:: Your instructions ::
Could you copy every line of the data that contains the word "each"?

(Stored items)
-- Opening Marker --
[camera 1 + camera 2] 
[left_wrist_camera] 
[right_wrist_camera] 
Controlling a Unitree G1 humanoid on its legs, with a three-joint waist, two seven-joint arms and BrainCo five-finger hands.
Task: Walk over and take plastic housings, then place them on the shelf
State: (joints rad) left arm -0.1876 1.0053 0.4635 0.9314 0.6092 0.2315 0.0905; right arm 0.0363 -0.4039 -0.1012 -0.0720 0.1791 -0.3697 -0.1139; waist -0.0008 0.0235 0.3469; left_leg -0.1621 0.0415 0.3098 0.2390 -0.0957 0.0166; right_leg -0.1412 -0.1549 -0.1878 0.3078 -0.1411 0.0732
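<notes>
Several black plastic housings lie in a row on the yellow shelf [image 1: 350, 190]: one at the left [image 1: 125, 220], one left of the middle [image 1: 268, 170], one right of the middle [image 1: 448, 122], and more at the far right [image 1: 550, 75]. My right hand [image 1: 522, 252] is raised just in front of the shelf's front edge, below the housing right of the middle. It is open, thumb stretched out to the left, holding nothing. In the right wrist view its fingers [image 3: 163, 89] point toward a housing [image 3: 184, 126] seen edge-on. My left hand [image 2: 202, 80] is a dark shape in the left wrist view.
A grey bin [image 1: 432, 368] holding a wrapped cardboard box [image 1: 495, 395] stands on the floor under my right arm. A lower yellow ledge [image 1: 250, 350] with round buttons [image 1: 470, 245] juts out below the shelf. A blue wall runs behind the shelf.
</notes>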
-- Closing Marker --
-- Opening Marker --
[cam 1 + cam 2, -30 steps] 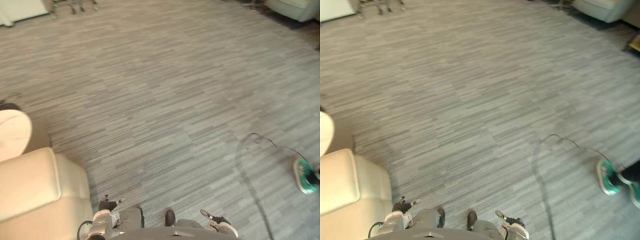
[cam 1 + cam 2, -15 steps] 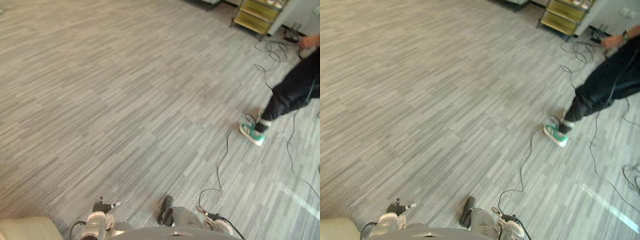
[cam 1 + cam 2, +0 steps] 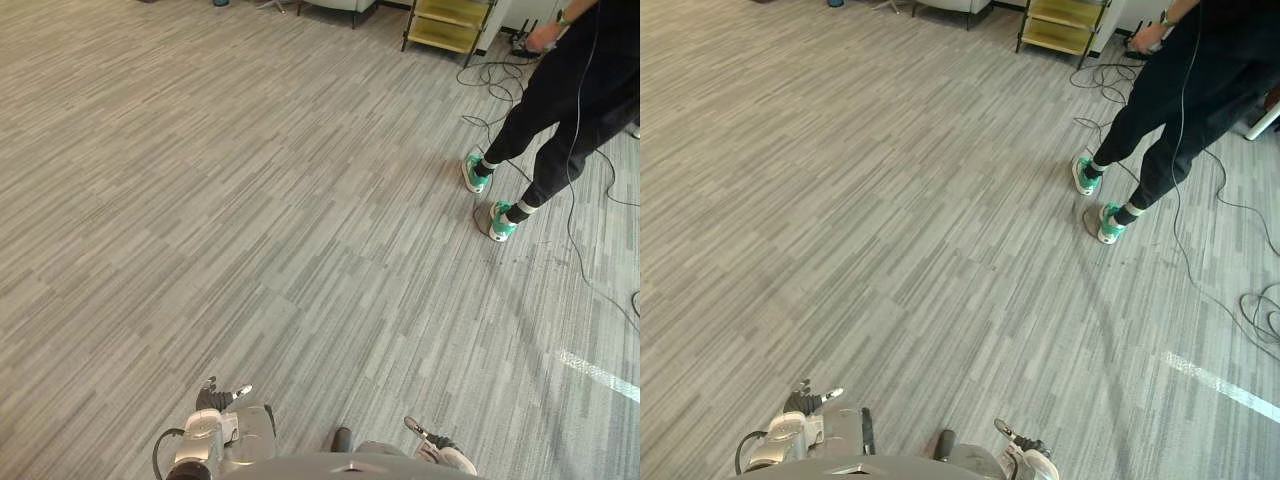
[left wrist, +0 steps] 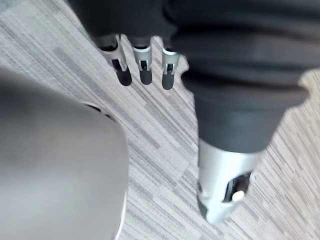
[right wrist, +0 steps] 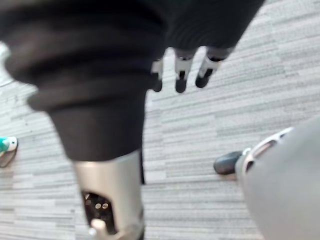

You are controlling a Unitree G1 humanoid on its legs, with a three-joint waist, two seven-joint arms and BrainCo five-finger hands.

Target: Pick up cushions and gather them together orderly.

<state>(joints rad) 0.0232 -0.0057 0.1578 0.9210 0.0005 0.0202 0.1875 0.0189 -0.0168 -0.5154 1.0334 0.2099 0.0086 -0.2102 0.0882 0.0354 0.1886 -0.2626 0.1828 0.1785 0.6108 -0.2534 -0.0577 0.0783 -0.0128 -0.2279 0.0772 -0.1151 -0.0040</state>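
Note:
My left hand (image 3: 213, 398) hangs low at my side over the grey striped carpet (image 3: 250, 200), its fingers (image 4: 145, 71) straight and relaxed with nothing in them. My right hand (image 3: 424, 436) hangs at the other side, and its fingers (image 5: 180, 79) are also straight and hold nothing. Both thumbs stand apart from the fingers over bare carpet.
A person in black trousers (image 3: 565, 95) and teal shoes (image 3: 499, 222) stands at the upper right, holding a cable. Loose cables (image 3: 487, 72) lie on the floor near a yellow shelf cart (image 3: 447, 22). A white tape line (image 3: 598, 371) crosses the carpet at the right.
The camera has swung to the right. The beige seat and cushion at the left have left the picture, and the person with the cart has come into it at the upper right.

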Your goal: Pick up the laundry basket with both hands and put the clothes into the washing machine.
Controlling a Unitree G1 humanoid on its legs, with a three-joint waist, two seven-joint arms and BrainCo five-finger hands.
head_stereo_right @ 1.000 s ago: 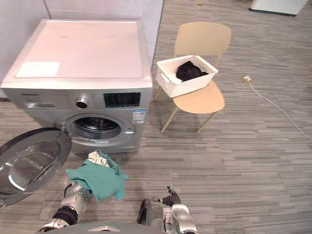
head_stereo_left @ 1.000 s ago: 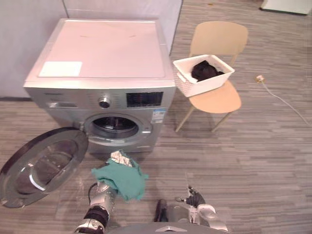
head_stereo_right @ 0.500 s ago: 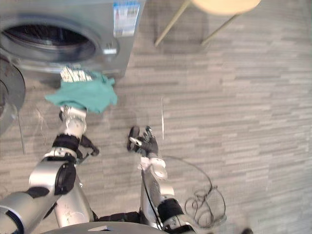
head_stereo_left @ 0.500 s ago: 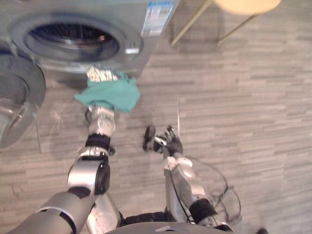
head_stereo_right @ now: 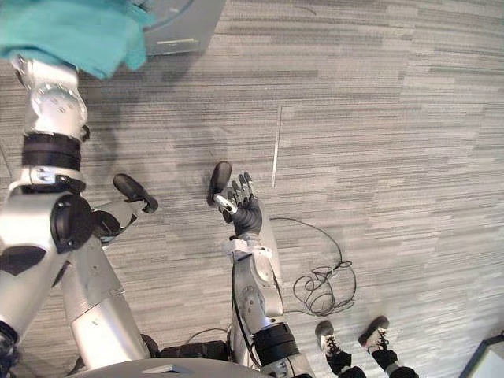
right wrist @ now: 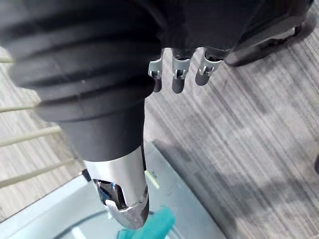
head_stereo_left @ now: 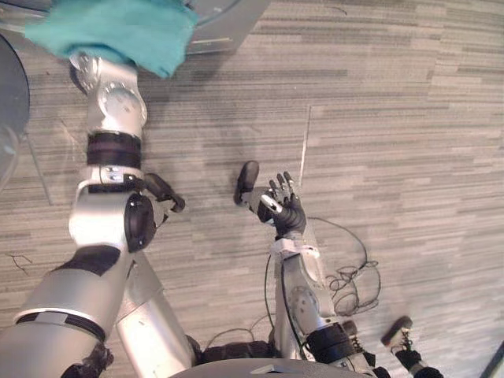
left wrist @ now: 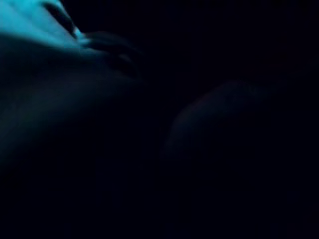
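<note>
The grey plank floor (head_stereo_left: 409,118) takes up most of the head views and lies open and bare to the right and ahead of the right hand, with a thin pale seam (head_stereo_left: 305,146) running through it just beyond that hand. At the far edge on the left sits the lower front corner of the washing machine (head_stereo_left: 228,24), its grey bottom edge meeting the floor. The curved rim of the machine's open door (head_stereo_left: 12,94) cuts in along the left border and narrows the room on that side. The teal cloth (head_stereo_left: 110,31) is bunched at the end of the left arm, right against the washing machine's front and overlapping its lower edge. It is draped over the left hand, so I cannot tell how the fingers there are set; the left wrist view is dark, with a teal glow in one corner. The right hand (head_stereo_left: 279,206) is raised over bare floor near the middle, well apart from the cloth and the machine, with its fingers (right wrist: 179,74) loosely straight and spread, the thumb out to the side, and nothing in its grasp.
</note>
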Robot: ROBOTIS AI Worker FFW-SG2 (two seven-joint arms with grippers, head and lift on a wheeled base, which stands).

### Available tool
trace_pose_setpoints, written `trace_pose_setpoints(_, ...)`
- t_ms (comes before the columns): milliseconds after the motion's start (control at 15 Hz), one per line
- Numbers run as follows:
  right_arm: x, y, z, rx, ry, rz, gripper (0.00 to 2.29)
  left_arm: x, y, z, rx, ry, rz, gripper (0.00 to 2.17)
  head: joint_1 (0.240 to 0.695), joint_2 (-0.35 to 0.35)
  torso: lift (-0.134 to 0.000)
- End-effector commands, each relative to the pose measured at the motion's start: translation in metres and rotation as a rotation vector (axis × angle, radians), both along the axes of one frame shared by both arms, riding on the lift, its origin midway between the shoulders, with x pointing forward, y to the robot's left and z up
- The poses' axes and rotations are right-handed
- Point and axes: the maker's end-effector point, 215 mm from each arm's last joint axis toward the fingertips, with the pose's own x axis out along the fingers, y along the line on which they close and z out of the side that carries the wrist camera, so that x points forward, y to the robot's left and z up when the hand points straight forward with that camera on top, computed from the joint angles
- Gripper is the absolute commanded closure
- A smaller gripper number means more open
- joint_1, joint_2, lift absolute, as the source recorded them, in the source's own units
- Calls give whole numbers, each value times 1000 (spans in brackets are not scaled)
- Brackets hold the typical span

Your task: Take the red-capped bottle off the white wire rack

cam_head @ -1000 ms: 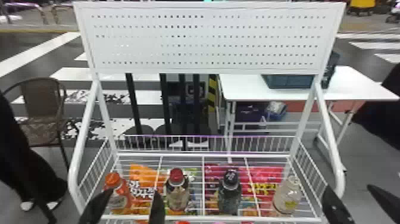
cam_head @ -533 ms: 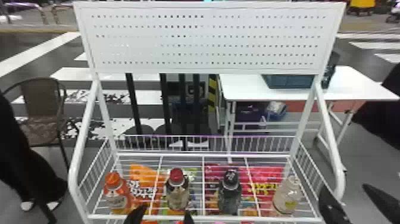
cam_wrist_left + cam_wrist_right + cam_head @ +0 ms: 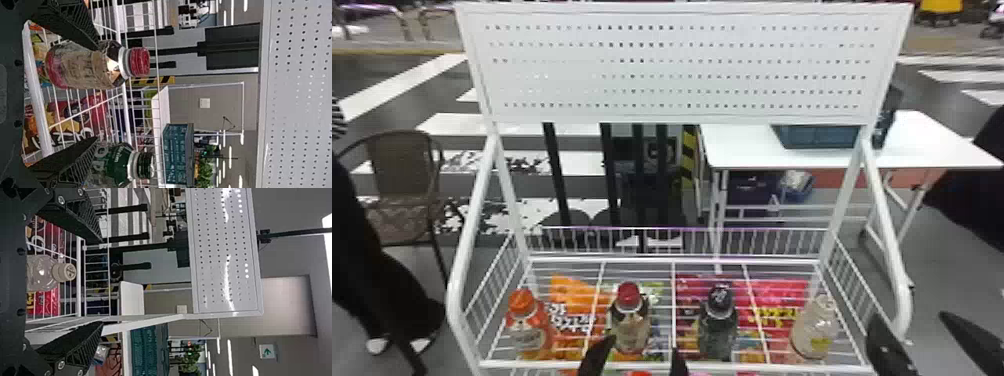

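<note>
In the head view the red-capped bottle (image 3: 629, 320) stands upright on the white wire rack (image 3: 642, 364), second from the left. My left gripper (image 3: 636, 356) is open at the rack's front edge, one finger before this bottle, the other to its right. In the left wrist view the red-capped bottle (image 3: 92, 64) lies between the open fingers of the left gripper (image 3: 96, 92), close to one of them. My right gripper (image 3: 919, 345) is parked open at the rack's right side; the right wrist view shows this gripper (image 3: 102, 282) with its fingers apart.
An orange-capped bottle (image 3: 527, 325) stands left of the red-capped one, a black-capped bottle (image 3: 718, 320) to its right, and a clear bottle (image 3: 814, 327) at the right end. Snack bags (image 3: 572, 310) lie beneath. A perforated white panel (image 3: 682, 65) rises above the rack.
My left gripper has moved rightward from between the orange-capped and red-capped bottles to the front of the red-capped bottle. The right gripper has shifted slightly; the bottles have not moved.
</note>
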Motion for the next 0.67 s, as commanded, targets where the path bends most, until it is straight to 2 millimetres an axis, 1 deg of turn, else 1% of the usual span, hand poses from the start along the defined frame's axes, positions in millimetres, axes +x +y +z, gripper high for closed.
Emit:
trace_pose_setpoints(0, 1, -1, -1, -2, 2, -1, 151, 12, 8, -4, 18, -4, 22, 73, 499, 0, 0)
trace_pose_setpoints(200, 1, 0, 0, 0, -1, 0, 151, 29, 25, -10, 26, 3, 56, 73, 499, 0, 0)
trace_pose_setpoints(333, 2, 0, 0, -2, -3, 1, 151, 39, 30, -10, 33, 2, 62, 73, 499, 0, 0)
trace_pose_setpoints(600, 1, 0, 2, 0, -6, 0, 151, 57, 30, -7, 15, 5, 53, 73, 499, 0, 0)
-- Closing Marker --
:: Final answer ::
- End-effector commands, each relative to the pose measured at the motion's start: translation in metres and rotation as a rotation vector (axis × angle, radians), both along the axes of one frame shared by both arms, riding on the lift, its origin midway between the shoulders, with x pointing forward, y to the robot's left and z up
- Point and axes: the maker's end-effector point, 215 mm from each arm's last joint axis toward the fingertips, with the pose's own x axis out along the fingers, y along the line on which they close and z out of the side that carries the wrist camera, so that x points forward, y to the robot's left and z up when the hand points straight forward with that camera on top, computed from the joint angles
- Calls give whole numbers, each value times 1000 (spans in brackets are not scaled)

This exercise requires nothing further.